Work required - Through the line that contains "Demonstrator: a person", return the data below exactly, starting at its first line; leave the rest out.
+ + + + + + +
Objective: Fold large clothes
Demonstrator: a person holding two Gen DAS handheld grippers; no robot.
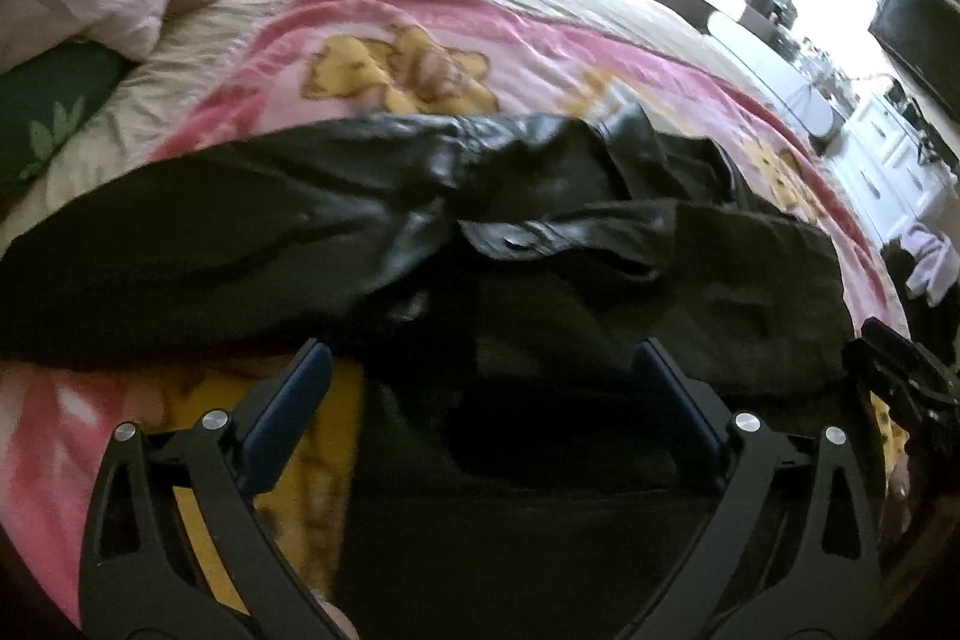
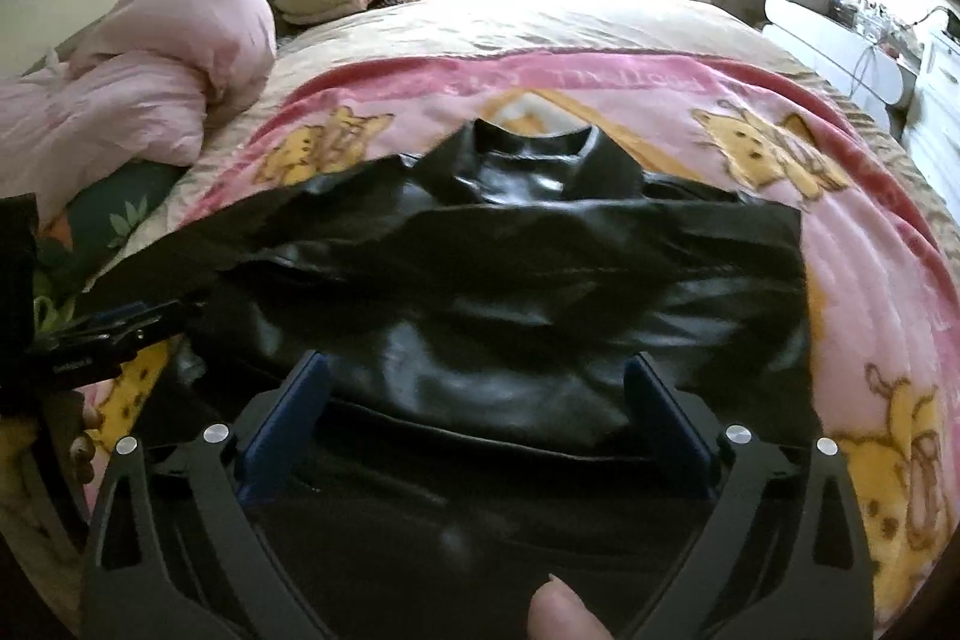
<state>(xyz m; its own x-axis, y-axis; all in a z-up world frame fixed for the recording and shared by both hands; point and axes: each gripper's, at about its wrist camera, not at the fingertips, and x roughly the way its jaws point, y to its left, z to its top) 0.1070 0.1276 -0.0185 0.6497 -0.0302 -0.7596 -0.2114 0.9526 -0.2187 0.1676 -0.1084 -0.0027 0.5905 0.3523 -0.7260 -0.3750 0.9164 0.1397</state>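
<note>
Fold partly made: the black leather jacket lies on the pink cartoon blanket with sleeves drawn in over the body, collar on the far side, surface bunched. You have the lengthwise fold and smoothing left, by my read. Your right claw is spread wide, nothing gripped, the jacket's near hem directly under and ahead of it. Your left claw is also wide, empty, straddling the near edge, jacket bulk ahead.

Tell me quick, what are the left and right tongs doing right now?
Left tongs: open, holding nothing, over the black jacket.
Right tongs: open, holding nothing, over the same jacket.
</note>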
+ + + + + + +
Final answer -
Objective: Fold large clothes
Demonstrator: a person holding two Gen DAS handheld grippers; no robot.

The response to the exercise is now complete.